Some of the streams, I recommend because they’re funny and relaxing at the same time. The premise of ‘here’s a random-seeming prompt,’ draw what springs to mind is kinda freeing, because it gives you a basic limitation, a challenge to try and overcome while you put pen to paper. What can you draw that actually meets the requirements of what you’ve been asked?

It’s a source of modest frustration to me that sometimes, the artist will just draw whatever Julia wants, and that sometimes means that the artist seems to project an overwhelming ignorance. Pokemon, for example, are not these specialised interest material, Pokemon is one of the largest media franchises in the world, and an artist who can’t at least tell you what Pikachu looks like is weirdly ignorant, right?

But okay, that’s more ‘if you don’t know Pokemon, don’t join a Pokemon drawing challenge.’ That’s whatever. These challenges, though, where the drawing prompt is something nobody can be expected to recognise, they’re less frustrating, because, well… who could do better?

FOUR Artists Draw Characters Using the SAME Description

Then there’s this kind of thing, where the artists are given the same prompt and everyone tries to come up with a new take on it. These prompts are deliberately kinda wonky, they’re made to have some kind of ambiguity about what they include. The artists aren’t exactly handing their work over to the Art Cops at the end, but the way they all express different ideas with common threads has this beautiful interaction that I find really exciting to watch in action.

And like, you can see the way the different people latched onto different words. What was important, what had to be fixed up in a detail later, what had to be given up on. Is there something in the design that disappeared, and became part of the post-script details?

It’s the kind of experience that makes me think – well, obviously – hey, what would I do with that prompt? How are my ideas related to this kind of thing? What would I focus on? I think the thing that Drawfee most powerfully instils in me is a want to draw. I want to draw more. I get itchy watching it, wanting a pen between my fingertips. I have a notebook, a notepad on hand and I want to doodle in it and, and, I just – it instills in me an urge.

It’s social, of course. It’s this weird kind of parasociality, of watching people draw out loud. Note that these people aren’t bad artists, far from it – they’re all incredibly practiced. You can tell by how often they draw a section of a line and then immediately undo it. They’re making these tiny corrections every step of the way.

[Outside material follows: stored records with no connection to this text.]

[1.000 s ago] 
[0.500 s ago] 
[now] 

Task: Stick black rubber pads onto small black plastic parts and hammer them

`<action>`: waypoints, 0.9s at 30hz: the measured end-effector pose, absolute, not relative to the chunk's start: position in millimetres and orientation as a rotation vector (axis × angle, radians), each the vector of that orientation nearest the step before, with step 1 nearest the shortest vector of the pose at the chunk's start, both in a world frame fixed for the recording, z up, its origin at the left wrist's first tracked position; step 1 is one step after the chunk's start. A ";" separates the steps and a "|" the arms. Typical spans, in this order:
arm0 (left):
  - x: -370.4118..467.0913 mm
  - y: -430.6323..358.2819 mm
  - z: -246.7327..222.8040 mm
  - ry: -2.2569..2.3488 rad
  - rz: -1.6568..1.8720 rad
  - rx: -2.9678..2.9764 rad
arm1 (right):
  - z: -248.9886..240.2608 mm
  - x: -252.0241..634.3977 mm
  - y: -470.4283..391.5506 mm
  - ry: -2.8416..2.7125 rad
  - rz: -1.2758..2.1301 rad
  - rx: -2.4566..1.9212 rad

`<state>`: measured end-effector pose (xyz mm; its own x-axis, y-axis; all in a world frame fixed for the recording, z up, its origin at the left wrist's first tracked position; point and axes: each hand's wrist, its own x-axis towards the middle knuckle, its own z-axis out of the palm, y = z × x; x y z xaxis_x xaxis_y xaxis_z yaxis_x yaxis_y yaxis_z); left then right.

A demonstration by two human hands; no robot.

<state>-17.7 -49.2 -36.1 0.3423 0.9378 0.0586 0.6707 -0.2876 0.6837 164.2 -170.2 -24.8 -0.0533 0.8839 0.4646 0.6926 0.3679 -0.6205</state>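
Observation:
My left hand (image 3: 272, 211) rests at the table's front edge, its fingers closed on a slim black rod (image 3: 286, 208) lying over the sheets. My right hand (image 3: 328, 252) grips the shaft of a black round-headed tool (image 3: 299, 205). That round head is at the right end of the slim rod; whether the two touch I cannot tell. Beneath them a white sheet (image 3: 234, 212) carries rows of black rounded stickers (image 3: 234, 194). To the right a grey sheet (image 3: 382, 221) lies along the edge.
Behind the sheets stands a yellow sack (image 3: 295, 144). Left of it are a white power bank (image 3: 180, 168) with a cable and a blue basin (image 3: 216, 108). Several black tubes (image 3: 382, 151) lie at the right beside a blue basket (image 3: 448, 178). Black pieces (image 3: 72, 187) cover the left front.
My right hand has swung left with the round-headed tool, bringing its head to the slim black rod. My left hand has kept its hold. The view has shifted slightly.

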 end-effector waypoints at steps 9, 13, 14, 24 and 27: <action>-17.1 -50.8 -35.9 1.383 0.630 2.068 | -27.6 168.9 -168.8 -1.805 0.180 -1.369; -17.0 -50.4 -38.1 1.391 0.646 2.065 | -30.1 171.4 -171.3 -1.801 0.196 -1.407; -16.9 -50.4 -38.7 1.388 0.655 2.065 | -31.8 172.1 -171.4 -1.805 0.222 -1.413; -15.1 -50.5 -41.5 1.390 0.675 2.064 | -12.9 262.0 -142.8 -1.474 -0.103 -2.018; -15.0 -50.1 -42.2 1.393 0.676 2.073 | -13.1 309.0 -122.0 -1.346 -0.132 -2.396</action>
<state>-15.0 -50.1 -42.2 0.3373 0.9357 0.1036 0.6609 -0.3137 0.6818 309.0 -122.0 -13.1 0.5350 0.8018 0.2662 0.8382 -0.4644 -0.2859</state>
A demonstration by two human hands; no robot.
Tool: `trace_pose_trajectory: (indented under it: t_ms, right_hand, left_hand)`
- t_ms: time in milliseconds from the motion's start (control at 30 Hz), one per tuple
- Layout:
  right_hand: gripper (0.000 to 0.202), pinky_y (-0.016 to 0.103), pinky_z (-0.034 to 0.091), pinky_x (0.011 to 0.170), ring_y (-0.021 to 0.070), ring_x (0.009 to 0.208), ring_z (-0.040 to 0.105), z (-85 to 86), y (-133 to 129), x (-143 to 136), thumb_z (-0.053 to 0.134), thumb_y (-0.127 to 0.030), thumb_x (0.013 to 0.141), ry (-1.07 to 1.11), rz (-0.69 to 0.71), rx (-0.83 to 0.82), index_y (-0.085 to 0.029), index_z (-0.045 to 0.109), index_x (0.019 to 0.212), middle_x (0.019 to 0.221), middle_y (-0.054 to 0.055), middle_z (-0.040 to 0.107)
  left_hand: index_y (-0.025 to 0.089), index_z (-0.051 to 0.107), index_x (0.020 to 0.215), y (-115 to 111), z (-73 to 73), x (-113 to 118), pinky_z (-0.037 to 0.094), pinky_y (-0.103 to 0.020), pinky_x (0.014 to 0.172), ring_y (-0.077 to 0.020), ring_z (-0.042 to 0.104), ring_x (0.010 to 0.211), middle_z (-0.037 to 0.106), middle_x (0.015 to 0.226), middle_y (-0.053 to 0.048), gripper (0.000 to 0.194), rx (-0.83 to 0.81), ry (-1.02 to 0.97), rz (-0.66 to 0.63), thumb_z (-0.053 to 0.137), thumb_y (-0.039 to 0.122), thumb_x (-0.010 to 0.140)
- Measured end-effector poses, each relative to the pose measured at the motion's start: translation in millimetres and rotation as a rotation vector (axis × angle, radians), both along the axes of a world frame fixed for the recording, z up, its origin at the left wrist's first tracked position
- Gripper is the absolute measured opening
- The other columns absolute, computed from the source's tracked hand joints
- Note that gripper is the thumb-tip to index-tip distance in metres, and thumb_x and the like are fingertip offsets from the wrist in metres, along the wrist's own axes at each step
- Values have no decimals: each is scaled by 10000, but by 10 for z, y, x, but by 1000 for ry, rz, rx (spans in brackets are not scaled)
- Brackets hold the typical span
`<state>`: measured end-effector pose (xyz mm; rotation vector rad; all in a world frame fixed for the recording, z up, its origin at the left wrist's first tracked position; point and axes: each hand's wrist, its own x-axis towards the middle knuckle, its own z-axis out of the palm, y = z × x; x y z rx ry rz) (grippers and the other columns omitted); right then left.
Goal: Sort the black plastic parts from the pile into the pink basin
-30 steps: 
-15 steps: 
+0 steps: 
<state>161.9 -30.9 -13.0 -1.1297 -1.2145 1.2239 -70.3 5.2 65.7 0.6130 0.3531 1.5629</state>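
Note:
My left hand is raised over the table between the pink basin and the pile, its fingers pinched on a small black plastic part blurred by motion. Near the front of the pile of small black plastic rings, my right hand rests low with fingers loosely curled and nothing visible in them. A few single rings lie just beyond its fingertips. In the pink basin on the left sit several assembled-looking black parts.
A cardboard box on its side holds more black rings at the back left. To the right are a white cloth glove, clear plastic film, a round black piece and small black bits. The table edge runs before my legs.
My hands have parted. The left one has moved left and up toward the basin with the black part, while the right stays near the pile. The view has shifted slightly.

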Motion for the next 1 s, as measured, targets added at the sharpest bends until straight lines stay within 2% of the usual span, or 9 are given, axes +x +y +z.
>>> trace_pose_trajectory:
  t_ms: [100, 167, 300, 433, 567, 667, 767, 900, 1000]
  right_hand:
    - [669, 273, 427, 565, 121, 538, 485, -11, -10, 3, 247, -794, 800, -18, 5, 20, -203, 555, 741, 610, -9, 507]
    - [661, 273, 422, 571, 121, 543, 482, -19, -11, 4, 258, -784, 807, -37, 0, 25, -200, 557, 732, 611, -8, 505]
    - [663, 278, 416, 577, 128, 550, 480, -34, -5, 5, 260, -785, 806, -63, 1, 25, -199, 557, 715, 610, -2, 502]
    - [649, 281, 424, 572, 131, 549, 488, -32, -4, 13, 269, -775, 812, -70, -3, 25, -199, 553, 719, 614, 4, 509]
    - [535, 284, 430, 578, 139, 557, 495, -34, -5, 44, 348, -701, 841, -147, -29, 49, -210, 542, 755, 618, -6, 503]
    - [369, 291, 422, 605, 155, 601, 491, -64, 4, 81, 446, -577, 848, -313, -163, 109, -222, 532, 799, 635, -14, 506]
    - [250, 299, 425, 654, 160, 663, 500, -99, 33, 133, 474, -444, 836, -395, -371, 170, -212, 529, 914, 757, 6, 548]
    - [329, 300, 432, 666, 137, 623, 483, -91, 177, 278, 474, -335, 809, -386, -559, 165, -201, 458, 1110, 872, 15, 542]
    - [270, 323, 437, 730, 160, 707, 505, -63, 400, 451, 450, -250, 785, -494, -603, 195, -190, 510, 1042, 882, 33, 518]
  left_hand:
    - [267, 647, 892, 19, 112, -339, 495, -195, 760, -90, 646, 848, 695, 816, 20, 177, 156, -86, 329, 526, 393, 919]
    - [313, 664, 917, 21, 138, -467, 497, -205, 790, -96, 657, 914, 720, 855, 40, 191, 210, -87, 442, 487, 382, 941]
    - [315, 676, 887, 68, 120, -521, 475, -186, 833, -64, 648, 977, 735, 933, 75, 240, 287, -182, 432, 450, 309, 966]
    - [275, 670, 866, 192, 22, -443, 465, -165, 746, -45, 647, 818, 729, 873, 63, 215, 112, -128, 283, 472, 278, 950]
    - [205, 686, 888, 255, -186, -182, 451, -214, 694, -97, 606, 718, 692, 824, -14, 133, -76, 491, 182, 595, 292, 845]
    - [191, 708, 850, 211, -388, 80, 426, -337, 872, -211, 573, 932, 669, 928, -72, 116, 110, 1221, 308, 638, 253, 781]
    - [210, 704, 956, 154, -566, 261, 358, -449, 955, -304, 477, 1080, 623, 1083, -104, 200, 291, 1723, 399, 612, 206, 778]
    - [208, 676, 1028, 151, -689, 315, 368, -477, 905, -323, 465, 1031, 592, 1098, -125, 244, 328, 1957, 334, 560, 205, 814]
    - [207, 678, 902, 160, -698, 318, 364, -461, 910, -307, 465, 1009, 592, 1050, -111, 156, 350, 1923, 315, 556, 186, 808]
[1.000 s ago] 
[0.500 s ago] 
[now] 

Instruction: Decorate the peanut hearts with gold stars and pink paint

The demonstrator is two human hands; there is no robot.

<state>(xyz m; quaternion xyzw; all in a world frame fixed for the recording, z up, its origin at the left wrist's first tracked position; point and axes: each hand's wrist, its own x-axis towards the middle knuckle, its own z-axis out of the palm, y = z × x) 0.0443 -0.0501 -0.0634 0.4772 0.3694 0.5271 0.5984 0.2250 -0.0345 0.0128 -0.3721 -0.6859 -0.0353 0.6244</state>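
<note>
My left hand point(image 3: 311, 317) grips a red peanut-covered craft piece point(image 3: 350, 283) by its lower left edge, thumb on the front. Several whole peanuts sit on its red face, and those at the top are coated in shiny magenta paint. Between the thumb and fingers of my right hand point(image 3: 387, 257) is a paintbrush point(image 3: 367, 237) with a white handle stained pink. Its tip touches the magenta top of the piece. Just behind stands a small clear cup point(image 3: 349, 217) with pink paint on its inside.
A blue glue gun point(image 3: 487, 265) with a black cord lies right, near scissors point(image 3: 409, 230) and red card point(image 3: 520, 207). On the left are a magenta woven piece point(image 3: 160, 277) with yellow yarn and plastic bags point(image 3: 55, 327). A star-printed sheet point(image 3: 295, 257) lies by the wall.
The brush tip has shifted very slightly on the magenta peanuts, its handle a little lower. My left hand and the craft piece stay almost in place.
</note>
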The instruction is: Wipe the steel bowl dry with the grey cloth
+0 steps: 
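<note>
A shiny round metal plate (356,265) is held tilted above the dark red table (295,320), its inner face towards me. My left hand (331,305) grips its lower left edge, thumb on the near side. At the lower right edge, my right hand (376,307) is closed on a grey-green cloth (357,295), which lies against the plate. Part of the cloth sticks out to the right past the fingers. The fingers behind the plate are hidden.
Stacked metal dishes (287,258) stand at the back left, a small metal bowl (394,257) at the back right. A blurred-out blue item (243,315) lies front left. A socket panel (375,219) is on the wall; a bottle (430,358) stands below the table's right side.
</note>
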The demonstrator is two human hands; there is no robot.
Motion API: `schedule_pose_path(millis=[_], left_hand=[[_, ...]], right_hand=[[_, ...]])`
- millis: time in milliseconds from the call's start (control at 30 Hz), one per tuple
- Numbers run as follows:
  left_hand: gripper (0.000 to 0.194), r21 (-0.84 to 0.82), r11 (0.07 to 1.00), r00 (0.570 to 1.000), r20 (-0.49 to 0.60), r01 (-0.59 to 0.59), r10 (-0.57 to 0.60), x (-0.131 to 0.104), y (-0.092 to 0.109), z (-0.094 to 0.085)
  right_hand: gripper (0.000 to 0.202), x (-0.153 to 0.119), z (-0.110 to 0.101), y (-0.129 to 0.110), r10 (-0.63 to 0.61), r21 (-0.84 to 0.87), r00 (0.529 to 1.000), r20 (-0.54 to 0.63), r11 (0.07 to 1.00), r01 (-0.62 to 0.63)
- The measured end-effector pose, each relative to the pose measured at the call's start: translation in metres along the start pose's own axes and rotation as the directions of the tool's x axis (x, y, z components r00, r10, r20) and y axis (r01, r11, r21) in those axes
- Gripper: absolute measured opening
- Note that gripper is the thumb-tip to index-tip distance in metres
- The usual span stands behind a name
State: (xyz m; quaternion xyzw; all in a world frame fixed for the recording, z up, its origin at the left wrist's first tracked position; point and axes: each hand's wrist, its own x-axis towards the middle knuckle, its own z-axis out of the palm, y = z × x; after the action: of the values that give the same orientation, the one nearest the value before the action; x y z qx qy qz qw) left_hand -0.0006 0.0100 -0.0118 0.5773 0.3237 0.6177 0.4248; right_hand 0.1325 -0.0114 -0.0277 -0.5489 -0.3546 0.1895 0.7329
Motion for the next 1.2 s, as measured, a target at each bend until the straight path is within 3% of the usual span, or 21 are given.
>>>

I understand one of the enduring complaints of art streamers is the question ‘what brushes are you using,’ and man, I feel that curiosity. I can tell there’s something tangibly, texturally different in the drawing tools they’re using, and I can see it in the way they can give character and deform the shape of a line as they’re doing it. Some of it is absolutely tools. But even with these peak tools, these expensive and hard to make devices, they’re still drawing a line, not liking it, and drawing it again. It’s all just practice, and there’s no need to be amazing at it, if it’s just letting something in you out. It’s okay to just draw!

I wanna draw!

1 Comment

  1. @updates I didn't even know for the longest time the Drawfee people were ex college humor, but I knew they were damn funny. Dropout is worth the money though, they're hilarious.